▶ Directions for this task
Your task is to repeat exactly the lines below between the line holding "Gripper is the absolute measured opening" and the line holding "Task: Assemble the", inclusive, and only those.

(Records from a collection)
• • • • •

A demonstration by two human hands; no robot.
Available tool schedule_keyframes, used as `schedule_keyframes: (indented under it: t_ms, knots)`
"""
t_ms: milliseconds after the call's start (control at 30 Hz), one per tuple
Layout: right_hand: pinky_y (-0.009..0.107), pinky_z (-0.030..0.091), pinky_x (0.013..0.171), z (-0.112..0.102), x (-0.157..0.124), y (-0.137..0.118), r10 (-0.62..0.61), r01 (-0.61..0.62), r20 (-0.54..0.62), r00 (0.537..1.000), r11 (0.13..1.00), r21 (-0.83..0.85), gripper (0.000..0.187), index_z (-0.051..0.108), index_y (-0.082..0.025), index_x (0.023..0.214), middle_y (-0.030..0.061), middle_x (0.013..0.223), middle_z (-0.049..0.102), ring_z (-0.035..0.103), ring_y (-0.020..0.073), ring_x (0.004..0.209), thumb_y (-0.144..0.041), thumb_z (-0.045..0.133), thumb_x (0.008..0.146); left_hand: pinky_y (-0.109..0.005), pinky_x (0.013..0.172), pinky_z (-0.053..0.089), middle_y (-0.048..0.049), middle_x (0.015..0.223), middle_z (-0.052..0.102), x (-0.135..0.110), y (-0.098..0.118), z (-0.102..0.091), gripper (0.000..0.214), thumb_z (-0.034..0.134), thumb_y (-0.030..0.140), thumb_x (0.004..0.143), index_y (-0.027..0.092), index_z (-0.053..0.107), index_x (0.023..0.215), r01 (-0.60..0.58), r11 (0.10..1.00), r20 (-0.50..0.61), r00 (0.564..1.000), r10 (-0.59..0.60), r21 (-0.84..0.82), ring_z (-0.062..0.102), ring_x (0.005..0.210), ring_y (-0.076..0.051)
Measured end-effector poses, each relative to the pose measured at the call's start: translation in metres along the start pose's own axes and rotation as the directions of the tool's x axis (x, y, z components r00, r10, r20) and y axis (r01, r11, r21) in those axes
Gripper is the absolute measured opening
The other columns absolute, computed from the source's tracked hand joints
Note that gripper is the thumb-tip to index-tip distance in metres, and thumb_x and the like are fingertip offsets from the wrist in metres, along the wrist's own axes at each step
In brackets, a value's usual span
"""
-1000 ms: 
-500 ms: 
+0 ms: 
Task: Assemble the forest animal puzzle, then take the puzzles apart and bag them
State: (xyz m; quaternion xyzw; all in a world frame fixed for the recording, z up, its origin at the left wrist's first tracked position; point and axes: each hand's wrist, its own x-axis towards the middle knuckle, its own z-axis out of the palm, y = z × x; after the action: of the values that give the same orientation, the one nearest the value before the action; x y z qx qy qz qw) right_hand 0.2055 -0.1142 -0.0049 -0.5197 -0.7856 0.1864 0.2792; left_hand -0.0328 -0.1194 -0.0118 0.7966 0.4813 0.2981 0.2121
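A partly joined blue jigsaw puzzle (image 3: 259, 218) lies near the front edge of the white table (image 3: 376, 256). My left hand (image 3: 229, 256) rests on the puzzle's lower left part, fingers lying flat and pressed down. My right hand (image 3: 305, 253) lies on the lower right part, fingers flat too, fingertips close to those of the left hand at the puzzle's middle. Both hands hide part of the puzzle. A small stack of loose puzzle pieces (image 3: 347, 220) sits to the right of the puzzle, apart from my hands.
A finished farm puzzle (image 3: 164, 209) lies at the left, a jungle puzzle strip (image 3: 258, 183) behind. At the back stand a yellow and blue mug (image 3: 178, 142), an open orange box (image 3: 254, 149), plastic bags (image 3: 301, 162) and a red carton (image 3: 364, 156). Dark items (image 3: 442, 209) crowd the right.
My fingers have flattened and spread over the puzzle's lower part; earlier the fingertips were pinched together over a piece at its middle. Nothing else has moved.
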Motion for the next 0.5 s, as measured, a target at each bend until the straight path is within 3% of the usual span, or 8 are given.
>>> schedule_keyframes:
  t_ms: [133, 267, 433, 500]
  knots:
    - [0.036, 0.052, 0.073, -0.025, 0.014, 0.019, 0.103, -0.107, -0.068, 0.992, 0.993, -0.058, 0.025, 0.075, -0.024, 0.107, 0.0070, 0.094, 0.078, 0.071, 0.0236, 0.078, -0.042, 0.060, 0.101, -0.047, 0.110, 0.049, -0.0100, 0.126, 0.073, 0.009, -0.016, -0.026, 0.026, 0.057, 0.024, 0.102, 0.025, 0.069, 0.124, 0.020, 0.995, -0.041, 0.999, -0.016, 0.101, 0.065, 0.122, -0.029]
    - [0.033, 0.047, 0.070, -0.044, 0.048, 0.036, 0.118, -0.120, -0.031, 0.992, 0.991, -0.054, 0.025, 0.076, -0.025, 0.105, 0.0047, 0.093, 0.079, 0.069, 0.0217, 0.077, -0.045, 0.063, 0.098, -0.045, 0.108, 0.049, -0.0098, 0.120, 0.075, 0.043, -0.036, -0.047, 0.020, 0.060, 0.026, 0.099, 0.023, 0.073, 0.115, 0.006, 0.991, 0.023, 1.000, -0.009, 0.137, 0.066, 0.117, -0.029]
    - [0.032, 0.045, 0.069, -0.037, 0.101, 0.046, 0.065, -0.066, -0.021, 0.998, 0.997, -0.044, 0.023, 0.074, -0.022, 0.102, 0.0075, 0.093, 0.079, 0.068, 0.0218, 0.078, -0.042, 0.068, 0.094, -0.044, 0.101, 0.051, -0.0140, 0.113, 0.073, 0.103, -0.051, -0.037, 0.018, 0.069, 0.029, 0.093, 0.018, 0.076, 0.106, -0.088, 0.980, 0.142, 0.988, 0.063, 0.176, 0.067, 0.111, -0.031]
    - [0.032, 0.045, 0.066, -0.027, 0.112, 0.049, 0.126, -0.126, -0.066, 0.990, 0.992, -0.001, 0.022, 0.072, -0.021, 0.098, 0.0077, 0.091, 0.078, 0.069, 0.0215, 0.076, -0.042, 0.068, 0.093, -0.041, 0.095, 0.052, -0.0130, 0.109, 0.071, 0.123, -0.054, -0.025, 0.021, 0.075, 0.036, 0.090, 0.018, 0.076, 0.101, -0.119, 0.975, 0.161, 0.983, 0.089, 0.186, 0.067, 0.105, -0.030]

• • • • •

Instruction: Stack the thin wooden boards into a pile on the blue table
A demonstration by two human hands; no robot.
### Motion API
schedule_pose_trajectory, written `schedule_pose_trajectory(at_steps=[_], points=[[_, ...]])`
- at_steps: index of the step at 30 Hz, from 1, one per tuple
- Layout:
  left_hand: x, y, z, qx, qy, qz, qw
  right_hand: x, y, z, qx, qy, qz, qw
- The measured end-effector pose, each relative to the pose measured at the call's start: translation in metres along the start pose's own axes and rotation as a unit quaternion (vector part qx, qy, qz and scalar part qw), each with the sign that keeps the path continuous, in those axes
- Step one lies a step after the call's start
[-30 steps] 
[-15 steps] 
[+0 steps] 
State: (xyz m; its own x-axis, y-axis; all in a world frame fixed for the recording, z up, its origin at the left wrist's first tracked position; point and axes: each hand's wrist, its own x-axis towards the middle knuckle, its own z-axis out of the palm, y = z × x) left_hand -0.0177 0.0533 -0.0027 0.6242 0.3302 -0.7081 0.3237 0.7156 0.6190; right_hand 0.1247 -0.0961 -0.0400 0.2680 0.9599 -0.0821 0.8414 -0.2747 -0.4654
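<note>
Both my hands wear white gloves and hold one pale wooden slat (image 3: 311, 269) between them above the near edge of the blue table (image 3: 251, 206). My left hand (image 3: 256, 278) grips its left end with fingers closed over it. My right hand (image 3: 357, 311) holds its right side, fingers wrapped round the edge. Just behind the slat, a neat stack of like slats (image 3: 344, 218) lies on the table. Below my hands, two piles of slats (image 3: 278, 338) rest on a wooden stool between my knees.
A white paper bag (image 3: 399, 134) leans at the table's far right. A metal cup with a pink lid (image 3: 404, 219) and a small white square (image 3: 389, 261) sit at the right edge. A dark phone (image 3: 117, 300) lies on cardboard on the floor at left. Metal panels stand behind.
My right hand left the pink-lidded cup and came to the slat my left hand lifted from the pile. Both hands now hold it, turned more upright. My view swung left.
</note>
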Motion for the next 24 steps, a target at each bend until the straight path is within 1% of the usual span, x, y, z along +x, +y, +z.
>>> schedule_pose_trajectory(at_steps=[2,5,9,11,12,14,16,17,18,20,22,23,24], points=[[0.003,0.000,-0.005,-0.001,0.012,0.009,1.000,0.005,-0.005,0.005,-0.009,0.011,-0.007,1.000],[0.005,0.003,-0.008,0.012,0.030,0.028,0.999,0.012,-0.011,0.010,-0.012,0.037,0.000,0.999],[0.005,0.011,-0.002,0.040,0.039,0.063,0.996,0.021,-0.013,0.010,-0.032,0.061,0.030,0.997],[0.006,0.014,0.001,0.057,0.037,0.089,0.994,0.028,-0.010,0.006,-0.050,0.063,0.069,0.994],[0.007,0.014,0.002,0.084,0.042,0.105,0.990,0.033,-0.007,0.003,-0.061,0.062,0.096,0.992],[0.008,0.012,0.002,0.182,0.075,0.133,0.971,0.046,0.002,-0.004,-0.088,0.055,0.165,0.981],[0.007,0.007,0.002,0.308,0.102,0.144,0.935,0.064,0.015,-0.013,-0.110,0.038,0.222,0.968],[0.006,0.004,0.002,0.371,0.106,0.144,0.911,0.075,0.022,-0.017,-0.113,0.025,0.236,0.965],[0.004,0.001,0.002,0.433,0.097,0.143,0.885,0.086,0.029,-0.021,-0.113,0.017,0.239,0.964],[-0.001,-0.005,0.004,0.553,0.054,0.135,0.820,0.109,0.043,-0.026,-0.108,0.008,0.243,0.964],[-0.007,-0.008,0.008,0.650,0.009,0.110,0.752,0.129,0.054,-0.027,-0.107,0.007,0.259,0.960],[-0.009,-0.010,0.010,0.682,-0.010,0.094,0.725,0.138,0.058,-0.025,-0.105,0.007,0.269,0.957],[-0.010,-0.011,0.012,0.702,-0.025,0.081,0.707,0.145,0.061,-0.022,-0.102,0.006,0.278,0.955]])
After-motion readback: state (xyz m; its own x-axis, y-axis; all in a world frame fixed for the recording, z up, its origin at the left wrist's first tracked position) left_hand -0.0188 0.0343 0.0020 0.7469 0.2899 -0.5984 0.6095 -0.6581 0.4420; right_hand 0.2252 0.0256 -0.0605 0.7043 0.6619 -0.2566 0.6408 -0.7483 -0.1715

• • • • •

▶ Solution to the problem
Gripper is the absolute measured opening
The other columns absolute, computed from the source's tracked hand joints
Note that gripper is the thumb-tip to index-tip distance in metres, and thumb_x and the like are fingertip offsets from the wrist in metres, along the wrist's own axes at each step
In brackets, a value's usual span
"""
-1000 ms: 
-500 ms: 
+0 ms: 
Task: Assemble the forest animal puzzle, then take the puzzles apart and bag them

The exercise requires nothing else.